Task directions:
Produce word for word the lines of the data below running from the one that has "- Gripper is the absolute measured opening" to the one that has "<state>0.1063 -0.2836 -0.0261", inclusive, and no others.

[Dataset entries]

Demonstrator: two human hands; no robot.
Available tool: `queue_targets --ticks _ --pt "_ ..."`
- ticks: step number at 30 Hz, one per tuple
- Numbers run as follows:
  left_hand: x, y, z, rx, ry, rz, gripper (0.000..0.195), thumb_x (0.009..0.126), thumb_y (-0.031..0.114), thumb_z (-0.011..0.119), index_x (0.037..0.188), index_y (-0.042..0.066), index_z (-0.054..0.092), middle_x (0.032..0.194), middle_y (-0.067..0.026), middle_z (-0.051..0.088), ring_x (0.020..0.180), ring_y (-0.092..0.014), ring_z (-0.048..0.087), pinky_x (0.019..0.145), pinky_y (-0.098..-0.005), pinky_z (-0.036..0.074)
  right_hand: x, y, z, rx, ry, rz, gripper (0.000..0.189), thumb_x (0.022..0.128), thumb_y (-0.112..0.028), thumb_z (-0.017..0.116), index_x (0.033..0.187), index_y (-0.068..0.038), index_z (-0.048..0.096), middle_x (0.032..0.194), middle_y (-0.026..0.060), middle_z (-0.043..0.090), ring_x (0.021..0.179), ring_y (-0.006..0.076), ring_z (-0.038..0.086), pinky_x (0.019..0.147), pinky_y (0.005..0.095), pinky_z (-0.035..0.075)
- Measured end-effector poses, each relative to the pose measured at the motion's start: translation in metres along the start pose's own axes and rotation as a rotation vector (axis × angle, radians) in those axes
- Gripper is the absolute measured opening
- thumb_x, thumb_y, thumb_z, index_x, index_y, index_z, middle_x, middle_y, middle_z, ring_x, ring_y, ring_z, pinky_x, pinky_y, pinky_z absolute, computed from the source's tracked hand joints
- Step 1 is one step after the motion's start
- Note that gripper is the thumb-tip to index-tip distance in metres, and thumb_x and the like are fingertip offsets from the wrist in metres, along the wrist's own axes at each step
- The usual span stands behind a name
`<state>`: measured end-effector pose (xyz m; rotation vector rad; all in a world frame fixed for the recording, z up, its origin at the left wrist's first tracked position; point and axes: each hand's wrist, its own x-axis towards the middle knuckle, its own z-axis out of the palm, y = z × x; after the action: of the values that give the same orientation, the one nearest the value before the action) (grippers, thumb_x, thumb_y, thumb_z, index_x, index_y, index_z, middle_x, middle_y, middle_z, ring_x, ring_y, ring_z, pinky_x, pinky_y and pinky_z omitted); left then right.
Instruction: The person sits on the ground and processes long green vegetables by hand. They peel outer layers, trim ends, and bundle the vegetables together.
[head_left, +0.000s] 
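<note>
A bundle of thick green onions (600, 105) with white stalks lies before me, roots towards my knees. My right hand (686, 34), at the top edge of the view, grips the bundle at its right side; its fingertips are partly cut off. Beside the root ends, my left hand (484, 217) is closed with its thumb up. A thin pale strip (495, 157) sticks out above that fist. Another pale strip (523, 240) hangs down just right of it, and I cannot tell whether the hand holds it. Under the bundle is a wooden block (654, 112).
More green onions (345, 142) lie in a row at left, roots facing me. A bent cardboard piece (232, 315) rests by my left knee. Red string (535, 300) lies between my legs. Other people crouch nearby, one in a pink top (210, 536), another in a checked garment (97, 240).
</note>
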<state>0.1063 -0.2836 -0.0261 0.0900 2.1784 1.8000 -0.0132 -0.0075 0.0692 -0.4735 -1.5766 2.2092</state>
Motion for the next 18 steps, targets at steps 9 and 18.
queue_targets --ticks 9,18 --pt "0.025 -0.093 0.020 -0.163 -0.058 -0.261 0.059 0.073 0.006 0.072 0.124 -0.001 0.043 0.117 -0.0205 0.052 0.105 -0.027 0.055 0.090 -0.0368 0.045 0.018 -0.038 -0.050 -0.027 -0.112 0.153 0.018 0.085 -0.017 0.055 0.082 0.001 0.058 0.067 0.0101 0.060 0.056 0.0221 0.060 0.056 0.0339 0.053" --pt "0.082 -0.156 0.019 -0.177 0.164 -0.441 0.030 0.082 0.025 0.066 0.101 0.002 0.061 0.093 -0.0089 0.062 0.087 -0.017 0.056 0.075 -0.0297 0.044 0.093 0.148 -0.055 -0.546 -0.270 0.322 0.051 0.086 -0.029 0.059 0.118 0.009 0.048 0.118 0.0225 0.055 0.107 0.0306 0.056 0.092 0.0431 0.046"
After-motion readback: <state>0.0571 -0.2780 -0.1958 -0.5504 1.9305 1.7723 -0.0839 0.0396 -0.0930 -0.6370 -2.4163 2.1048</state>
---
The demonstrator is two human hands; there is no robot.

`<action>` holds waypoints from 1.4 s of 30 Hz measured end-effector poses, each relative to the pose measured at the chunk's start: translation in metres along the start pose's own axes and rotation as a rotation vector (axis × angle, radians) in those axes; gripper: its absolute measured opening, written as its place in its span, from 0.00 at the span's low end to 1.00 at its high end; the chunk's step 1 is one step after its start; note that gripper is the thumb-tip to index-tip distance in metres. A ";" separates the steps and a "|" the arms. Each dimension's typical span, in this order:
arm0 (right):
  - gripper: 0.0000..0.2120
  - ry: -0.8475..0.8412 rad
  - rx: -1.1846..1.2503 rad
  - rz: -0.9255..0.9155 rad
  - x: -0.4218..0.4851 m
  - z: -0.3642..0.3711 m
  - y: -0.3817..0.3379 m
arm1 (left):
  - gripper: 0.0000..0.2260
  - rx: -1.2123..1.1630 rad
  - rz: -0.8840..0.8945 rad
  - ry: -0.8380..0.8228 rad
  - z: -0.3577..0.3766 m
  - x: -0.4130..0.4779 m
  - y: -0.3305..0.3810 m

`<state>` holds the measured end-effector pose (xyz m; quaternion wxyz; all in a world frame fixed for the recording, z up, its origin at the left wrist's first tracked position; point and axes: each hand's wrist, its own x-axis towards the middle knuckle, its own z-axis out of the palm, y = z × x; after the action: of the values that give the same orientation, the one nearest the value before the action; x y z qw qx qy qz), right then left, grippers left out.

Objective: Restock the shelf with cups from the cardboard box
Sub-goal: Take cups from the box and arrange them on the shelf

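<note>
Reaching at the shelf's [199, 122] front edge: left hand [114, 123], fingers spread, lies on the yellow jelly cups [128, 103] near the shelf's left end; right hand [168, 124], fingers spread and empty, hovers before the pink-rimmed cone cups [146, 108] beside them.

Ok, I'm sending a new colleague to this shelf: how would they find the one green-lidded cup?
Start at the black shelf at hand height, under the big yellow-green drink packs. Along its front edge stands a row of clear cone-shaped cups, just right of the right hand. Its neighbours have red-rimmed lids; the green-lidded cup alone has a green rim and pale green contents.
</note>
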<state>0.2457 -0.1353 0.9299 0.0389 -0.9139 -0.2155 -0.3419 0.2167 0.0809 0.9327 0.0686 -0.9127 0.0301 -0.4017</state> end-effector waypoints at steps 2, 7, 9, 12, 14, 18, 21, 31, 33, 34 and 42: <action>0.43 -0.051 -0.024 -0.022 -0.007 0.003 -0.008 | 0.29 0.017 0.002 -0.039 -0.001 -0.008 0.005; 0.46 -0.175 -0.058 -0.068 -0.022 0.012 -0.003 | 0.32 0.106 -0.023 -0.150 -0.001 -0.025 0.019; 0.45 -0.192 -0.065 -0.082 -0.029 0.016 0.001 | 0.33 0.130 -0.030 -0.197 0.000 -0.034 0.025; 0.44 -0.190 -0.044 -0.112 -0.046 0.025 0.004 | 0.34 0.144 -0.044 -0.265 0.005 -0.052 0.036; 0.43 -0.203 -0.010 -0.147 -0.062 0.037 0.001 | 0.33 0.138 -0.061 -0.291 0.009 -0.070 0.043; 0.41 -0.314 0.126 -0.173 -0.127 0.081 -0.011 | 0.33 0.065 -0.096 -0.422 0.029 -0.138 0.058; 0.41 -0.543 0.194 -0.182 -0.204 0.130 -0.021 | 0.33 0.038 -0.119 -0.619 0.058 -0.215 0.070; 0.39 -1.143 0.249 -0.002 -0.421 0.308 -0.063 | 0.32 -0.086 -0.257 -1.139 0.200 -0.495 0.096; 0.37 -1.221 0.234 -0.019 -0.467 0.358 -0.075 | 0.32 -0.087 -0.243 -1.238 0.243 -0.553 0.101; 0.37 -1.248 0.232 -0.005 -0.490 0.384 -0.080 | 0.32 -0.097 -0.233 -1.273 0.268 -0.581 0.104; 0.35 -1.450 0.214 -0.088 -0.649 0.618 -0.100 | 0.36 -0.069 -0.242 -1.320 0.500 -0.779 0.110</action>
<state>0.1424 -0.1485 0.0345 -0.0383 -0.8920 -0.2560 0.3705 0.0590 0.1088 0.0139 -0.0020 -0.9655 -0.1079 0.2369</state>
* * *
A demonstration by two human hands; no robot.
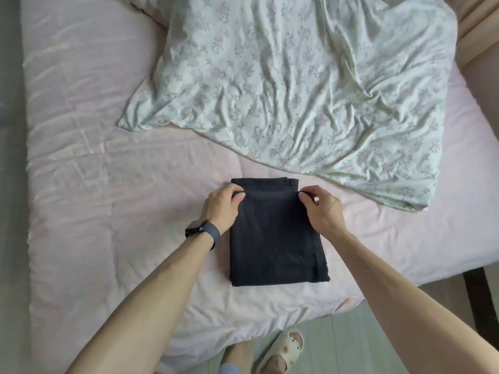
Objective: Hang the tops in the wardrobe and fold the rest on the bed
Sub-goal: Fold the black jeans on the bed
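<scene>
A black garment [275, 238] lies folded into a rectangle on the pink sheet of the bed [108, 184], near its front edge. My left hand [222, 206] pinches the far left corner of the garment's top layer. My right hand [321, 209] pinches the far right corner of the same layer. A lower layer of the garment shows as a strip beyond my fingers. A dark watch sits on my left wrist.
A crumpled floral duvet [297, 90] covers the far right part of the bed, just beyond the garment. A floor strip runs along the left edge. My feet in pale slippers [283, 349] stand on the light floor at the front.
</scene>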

Response to this task:
- Gripper is the absolute measured opening
- thumb_x, thumb_y, thumb_z, index_x, index_y, index_z, middle_x, middle_y, middle_z, ring_x, ring_y, ring_z, pinky_x, pinky_y, pinky_z absolute, computed from the source's tracked hand joints
- Step 1 is one step after the motion's start
- Note that gripper is the thumb-tip to index-tip distance in metres, and thumb_x and the like are fingertip offsets from the wrist in metres, along the wrist's own axes at each step
- The usual span stands behind a name
`<state>`: measured end-effector pose (xyz m; rotation vector rad; all in a world frame fixed for the recording, z up, its origin at the left wrist's first tracked position; point and axes: each hand's wrist, its own x-axis towards the middle knuckle, its own z-axis out of the palm, y = z × x; after the action: of the values that give the same orientation, the one nearest the value before the action) (grippers, thumb_x, thumb_y, thumb_z, index_x, index_y, index_z, middle_x, middle_y, middle_z, ring_x, ring_y, ring_z, pinky_x, pinky_y and pinky_z omitted); left then right.
Instruction: The person sits on the ground and processes long green vegetables by hand. They peel outer layers, trim ends, and bundle the vegetables together.
[head_left, +0.000s] 
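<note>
A bundle of thick green onions (600, 105) with white stalks lies before me, roots towards my knees. My right hand (686, 34), at the top edge of the view, grips the bundle at its right side; its fingertips are partly cut off. Beside the root ends, my left hand (484, 217) is closed with its thumb up. A thin pale strip (495, 157) sticks out above that fist. Another pale strip (523, 240) hangs down just right of it, and I cannot tell whether the hand holds it. Under the bundle is a wooden block (654, 112).
More green onions (345, 142) lie in a row at left, roots facing me. A bent cardboard piece (232, 315) rests by my left knee. Red string (535, 300) lies between my legs. Other people crouch nearby, one in a pink top (210, 536), another in a checked garment (97, 240).
</note>
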<state>0.1063 -0.2836 -0.0261 0.0900 2.1784 1.8000 -0.0132 -0.0075 0.0692 -0.4735 -1.5766 2.2092</state>

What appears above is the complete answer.